--- Records for processing ---

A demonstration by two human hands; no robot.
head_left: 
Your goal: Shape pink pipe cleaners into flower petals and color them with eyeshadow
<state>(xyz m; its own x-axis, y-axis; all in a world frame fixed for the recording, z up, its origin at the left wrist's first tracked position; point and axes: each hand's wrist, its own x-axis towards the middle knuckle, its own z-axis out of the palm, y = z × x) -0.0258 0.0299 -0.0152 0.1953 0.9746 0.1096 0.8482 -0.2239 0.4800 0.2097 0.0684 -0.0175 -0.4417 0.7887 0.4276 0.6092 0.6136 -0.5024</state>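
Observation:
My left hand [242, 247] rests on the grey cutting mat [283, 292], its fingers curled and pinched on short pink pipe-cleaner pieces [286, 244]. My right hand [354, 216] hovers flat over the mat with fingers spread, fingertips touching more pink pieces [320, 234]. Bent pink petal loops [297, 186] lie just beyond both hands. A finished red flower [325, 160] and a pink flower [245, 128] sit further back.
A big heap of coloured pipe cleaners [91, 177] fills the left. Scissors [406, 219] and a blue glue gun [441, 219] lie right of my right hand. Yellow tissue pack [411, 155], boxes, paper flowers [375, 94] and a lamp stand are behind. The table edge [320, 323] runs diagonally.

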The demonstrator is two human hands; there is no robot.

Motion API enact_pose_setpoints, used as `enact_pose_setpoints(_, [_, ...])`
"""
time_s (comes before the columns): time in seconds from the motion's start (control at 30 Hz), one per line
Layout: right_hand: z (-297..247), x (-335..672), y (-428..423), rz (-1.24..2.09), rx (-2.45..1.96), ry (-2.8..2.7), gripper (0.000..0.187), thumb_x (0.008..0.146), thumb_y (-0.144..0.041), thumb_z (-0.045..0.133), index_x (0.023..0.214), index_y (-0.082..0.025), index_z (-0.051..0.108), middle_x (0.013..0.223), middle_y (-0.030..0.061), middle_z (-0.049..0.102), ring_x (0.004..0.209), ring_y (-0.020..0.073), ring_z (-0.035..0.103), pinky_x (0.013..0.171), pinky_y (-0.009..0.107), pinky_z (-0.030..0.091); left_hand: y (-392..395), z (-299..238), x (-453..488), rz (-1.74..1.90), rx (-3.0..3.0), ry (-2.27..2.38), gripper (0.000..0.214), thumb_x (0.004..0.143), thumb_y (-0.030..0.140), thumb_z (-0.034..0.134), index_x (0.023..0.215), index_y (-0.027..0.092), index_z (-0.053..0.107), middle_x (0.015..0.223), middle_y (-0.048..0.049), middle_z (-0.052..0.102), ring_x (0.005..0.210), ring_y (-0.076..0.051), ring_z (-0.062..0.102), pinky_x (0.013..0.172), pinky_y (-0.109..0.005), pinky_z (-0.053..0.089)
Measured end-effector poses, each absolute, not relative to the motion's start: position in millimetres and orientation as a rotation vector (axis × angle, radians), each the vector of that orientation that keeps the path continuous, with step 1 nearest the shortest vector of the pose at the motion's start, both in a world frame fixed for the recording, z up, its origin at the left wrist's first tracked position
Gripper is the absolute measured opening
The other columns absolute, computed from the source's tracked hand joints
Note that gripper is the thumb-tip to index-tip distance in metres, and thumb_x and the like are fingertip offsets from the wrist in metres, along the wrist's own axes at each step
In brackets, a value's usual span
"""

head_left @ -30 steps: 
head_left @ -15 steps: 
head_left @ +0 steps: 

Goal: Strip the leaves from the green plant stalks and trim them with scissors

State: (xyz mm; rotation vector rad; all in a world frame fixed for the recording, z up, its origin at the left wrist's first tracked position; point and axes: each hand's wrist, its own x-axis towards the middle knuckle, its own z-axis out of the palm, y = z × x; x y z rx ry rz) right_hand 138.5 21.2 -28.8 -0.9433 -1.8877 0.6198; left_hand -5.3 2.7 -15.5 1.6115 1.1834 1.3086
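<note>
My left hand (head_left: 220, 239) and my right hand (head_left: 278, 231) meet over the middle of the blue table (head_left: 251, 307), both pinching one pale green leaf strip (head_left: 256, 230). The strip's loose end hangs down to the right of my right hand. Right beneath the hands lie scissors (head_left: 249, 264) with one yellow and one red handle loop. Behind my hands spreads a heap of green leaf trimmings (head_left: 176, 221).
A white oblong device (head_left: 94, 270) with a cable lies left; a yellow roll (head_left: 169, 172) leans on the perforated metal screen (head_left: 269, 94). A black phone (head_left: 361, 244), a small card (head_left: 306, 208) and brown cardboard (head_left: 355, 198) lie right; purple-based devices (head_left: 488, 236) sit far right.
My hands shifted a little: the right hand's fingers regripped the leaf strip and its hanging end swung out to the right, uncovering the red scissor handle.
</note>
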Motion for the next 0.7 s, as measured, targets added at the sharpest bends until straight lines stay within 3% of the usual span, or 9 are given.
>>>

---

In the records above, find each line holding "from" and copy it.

time_s (comes before the columns): time in seconds from the motion's start (control at 30 Hz), one per line
The other columns absolute, computed from the source's tracked hand joints
Note that gripper is the thumb-tip to index-tip distance in metres, and thumb_x and the like are fingertip offsets from the wrist in metres, along the wrist's own axes at each step
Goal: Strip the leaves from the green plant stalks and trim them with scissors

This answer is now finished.